#### TASK TO CARRY OUT:
The listing, minus its pictures, is to be given again exactly.

Top of EXTRACTED DATA

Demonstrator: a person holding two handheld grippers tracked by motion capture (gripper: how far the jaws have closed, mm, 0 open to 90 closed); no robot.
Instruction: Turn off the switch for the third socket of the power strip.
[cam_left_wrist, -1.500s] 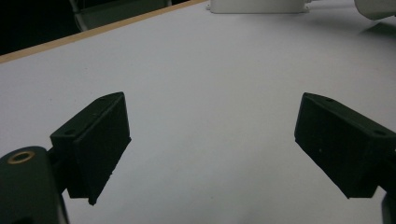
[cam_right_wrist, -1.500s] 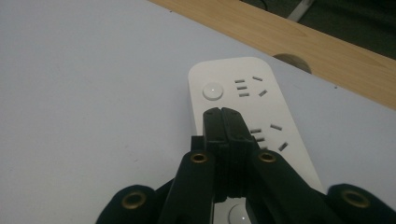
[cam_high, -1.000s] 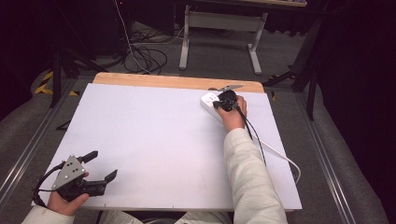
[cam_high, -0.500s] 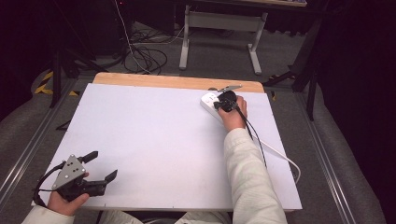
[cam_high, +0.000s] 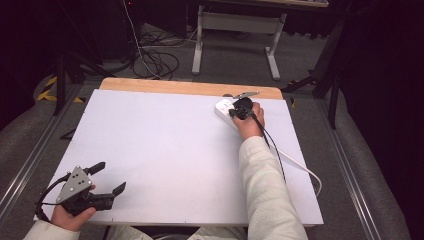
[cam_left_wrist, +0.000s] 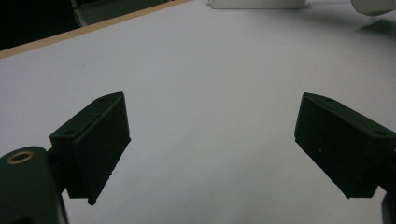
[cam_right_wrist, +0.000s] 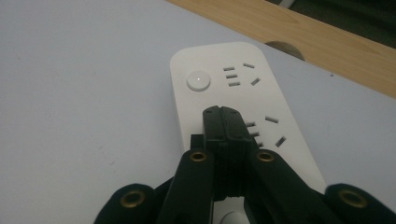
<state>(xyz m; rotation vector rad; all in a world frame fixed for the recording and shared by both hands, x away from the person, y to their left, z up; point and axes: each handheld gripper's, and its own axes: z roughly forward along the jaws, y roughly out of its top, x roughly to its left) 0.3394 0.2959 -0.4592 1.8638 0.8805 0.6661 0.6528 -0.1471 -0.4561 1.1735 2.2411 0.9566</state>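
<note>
A white power strip (cam_high: 223, 107) lies flat at the far right of the white tabletop (cam_high: 165, 145); the right gripper view shows its round button (cam_right_wrist: 198, 80) and several socket slots. My right gripper (cam_high: 239, 108) hangs just over the strip, jaws pressed together with nothing between them (cam_right_wrist: 223, 113), tips short of the button. Whether the tips touch the strip I cannot tell. My left gripper (cam_high: 112, 176) rests near the table's front left corner, jaws wide apart and empty (cam_left_wrist: 212, 140). The strip's edge (cam_left_wrist: 257, 3) shows far off in the left gripper view.
The strip's white cable (cam_high: 300, 165) runs along the right side of the table toward the front edge. A strip of bare wood (cam_high: 190, 87) borders the far edge. Beyond it on the floor lie dark cables (cam_high: 155, 55) and a metal stand (cam_high: 235, 30).
</note>
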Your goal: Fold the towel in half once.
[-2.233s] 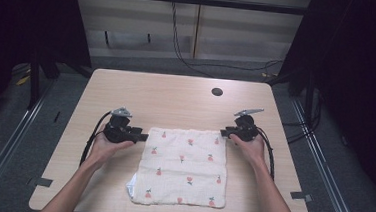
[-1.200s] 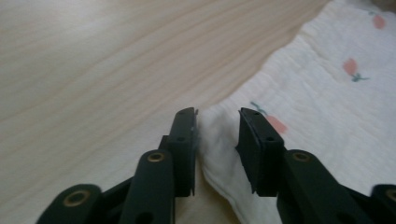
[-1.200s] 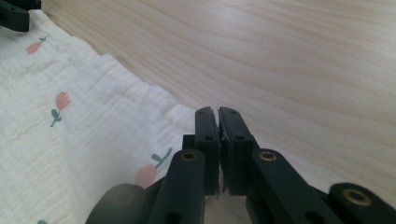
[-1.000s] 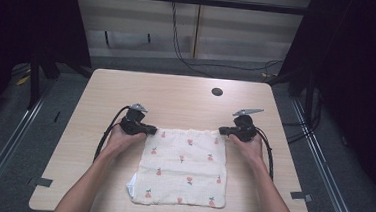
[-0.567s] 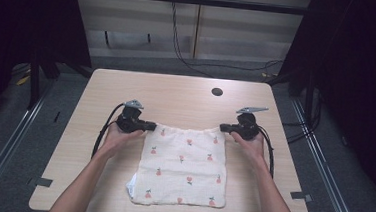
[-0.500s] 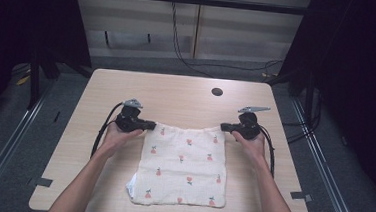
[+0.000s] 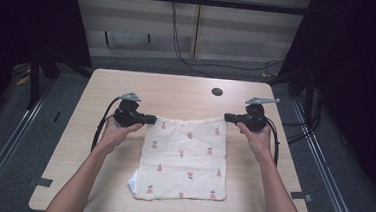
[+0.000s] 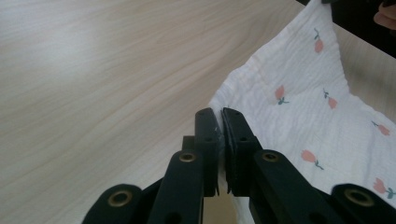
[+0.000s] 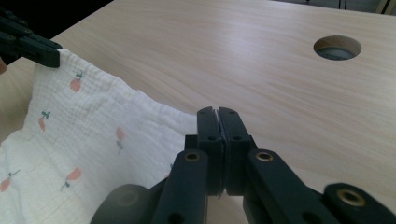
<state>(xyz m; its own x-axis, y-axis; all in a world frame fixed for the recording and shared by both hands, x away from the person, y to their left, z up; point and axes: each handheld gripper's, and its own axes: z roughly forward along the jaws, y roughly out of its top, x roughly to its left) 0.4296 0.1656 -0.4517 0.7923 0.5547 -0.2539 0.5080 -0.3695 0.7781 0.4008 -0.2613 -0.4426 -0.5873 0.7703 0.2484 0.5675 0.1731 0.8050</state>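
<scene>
The cloth (image 7: 185, 158) — white crinkled muslin printed with small red fruit — lies on the table (image 7: 177, 92), toward its near side. It looks light, soft and limp, likely to sag between holds, so its corners are the sensible places to grip. The left gripper (image 7: 151, 119) is clamped on the far-left corner. The right gripper (image 7: 228, 118) pinches the far-right corner, jaws closed — the far edge dips between them.
</scene>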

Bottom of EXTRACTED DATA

#### COMPLETED TASK:
Demonstrator: a person holding two handheld grippers tracked by motion capture (gripper: how far the jaws have closed, mm, 0 open to 90 closed); no robot.
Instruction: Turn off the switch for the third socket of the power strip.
[cam_left_wrist, -1.500s] 
[cam_right_wrist, -1.500s] 
[cam_high, -1.000s] 
[cam_high, -0.500s] 
[cam_high, +0.000s] 
[cam_left_wrist, +0.000s] 
[cam_right_wrist, +0.000s] 
<state>(xyz m; rotation vector rad; all in a world frame fixed for the recording and shared by both hands, x away from the person, y to their left, z up; point and axes: each handheld gripper's, and its own axes: z roughly forward along the jaws, y roughly out of its top, x roughly to its left) 0.3394 0.2959 -0.4592 1.8638 0.8805 0.6661 0.6528 -0.1471 -0.4561 1.1735 2.2411 0.9566</state>
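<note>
A white power strip (cam_high: 223, 107) lies flat at the far right of the white tabletop (cam_high: 165, 145); the right gripper view shows its round button (cam_right_wrist: 198, 80) and several socket slots. My right gripper (cam_high: 239, 108) hangs just over the strip, jaws pressed together with nothing between them (cam_right_wrist: 223, 113), tips short of the button. Whether the tips touch the strip I cannot tell. My left gripper (cam_high: 112, 176) rests near the table's front left corner, jaws wide apart and empty (cam_left_wrist: 212, 140). The strip's edge (cam_left_wrist: 257, 3) shows far off in the left gripper view.
The strip's white cable (cam_high: 300, 165) runs along the right side of the table toward the front edge. A strip of bare wood (cam_high: 190, 87) borders the far edge. Beyond it on the floor lie dark cables (cam_high: 155, 55) and a metal stand (cam_high: 235, 30).
</note>
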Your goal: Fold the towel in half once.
[-2.233s] 
[-1.200s] 
[-1.200s] 
[-1.000s] 
[-0.567s] 
[-0.500s] 
[+0.000s] 
[+0.000s] 
[+0.000s] 
<state>(xyz m; its own x-axis, y-axis; all in a world frame fixed for the recording and shared by both hands, x away from the person, y to their left, z up; point and axes: each handheld gripper's, and its own axes: z roughly forward along the jaws, y roughly out of its top, x roughly to its left) 0.4296 0.1656 -0.4517 0.7923 0.5547 -0.2539 0.5080 -0.3695 0.7781 0.4008 -0.2613 -0.4426 -0.5873 0.7703 0.2484 0.5675 0.1731 0.8050</state>
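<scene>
The cloth (image 7: 185, 158) — white crinkled muslin printed with small red fruit — lies on the table (image 7: 177, 92), toward its near side. It looks light, soft and limp, likely to sag between holds, so its corners are the sensible places to grip. The left gripper (image 7: 151, 119) is clamped on the far-left corner. The right gripper (image 7: 228, 118) pinches the far-right corner, jaws closed — the far edge dips between them.
</scene>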

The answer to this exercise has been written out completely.